Print the listing below word for word, but drop any pictures it contains.
DATA SHOWN START
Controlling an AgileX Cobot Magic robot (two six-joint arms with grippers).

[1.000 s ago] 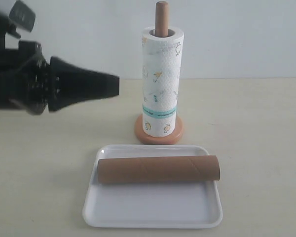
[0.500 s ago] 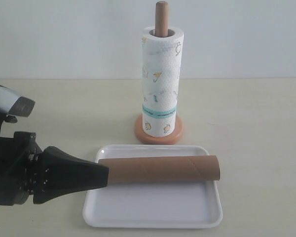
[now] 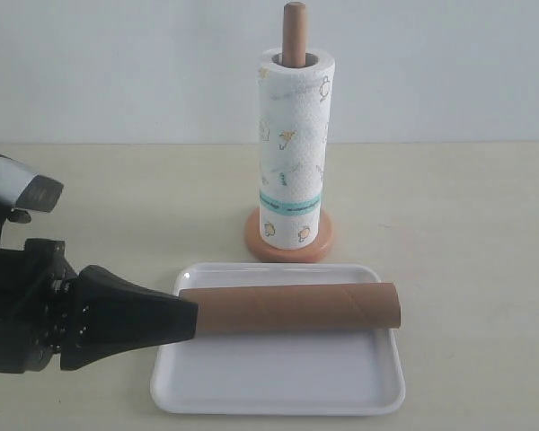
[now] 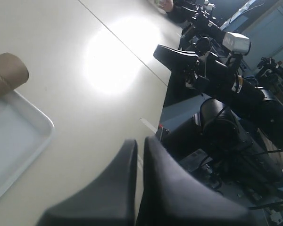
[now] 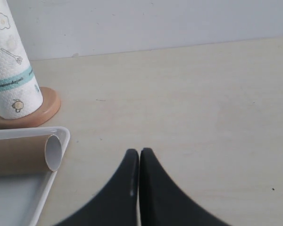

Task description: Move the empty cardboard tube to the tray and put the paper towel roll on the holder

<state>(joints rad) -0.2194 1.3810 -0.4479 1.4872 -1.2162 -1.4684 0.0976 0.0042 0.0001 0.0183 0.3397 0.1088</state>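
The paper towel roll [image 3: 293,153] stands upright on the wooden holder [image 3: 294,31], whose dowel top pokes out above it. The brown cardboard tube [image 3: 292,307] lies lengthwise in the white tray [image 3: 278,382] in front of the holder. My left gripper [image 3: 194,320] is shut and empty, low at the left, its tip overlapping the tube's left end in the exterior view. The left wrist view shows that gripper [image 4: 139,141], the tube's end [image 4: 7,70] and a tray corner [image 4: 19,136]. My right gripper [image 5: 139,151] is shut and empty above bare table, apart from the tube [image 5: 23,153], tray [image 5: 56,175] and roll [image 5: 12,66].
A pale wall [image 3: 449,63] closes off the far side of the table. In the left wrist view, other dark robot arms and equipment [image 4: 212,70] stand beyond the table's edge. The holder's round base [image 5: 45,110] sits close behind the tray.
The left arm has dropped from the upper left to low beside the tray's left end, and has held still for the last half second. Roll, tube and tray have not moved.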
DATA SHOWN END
RESPONSE BELOW:
Controlling an AgileX Cobot Magic robot (two six-joint arms with grippers).

[1.000 s ago] 
[0.500 s ago] 
[now] 
[now] 
[now] 

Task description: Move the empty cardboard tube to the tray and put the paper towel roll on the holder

<state>(joints rad) -0.2194 1.3810 -0.4479 1.4872 -1.2162 -1.4684 0.0976 0.0042 0.0001 0.0183 0.3397 0.1088</state>
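The paper towel roll [image 3: 293,153] stands upright on the wooden holder [image 3: 294,31], whose dowel top pokes out above it. The brown cardboard tube [image 3: 292,307] lies lengthwise in the white tray [image 3: 278,382] in front of the holder. My left gripper [image 3: 194,320] is shut and empty, low at the left, its tip overlapping the tube's left end in the exterior view. The left wrist view shows that gripper [image 4: 139,141], the tube's end [image 4: 7,70] and a tray corner [image 4: 19,136]. My right gripper [image 5: 139,151] is shut and empty above bare table, apart from the tube [image 5: 23,153], tray [image 5: 56,175] and roll [image 5: 12,66].
A pale wall [image 3: 449,63] closes off the far side of the table. In the left wrist view, other dark robot arms and equipment [image 4: 212,70] stand beyond the table's edge. The holder's round base [image 5: 45,110] sits close behind the tray.
The left arm has dropped from the upper left to low beside the tray's left end, and has held still for the last half second. Roll, tube and tray have not moved.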

What the exercise asked for is now done.